I think about everything I touched in the cabin and of the photo I removed. My stomach sinks. “Yes.”
“I see.” GG pushes herself up and goes to the kitchen area to make tea.
I follow her, hoping for more information than she’d shared so far. “What does that mean, though?”
GG pulls down a tin of tea leaves and she selects one of her honeys. “Something’s been disrupted and whatever is meant to be kept in could be getting out.”
“What is meant to be kept in?”
The water begins to boil. GG turns off the burner and lifts the kettle using an old oven mitt. She begins to pour water over the tea leaves in a slow, steady stream. Her brow wrinkles.
“A terrible
mistake.”
I’d like a more direct answer, but I’ve already learned that GG will not answer when she doesn’t want to. I try a different question. “Shouldn’t we banish whatever it is rather than renew the protections?”
GG sets the kettle down firmly. “You have learned some of our craft. Do not presume that you know more than I do.”
In reaction to a rise in her magic, all of the canisters on the counter jump; the prisms and witch balls shudder. The bones stacked on a string clack. Just as quickly, she contains herself and everything goes still once more.

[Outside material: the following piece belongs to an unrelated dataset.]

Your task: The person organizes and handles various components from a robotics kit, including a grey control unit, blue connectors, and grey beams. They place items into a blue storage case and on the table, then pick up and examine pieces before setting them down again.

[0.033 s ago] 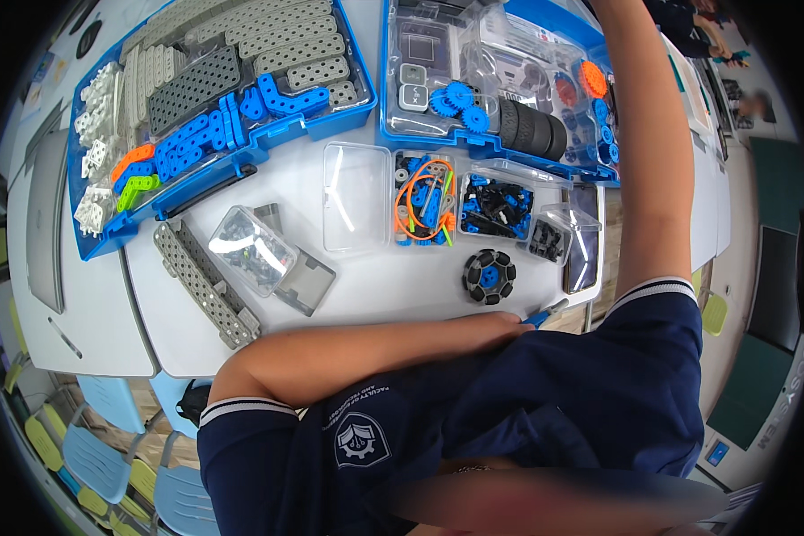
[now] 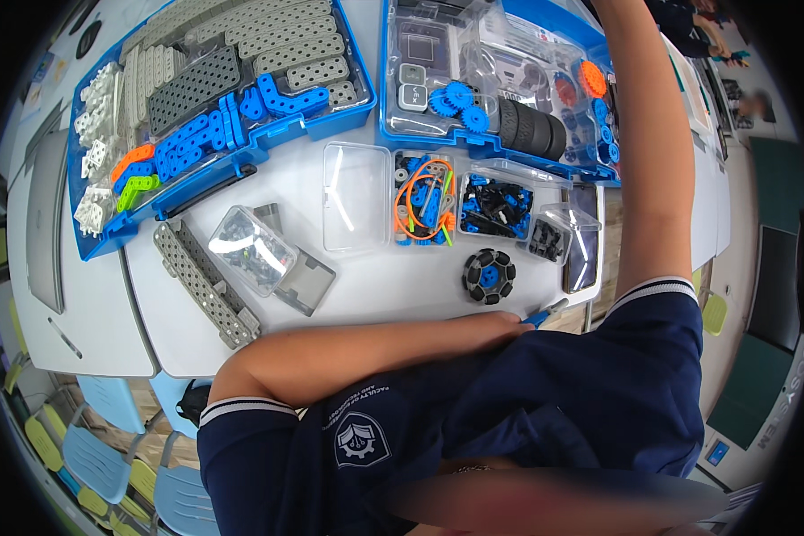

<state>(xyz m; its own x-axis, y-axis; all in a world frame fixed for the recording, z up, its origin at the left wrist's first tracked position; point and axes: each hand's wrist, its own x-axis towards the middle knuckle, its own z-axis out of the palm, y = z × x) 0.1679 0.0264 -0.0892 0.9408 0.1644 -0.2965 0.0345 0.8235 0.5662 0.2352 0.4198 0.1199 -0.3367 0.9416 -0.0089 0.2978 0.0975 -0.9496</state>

“I’m sorry, Edie,” she says. Then, more to herself than me, she mutters, “I had hoped that this would never happen.”
I’m rattled, but I do what I do best. I focus on the outcome. “What do we need to do?”
GG pours a cup of tea and adds two teaspoons of honey. “We need to make a protection spell, and because there’s no full moon, it will need to sit for twenty-four hours.” She pushes the cup toward me. “But first we need our wits about us. Drink up.”
* * *
* * *
“You weren’t exactly the Ice Cream Alchemist tonight. What’s going on?” Tess asks.
She, Rhia, and I are sitting cross-legged in a circle, enveloped beneath the arms of the old beech tree. Rhia has lit the tea candles and some incense. We’ve met up here because I’d been so distracted at work that Tess had to save me from making career-ending mistakes, which, in an ice cream shop, boils down to wrong orders and incorrect change.
“Last night, Rhia and I saw strange shadows coming from the cabin. When I told GG, she said that we need to create a protection spell, so I was up most of the night doing that with her.”
“Whoa, sounds intense,” Rhia says.
I take in a breath and blow it out. “That’s not all.” I unwrap the gauze covering my hand and hold out my palm so that they can see the tiny lines there. “GG says it’s an infection from corrupted magic. From the cabin. And her cures aren’t helping.” I drop my hand back into my lap.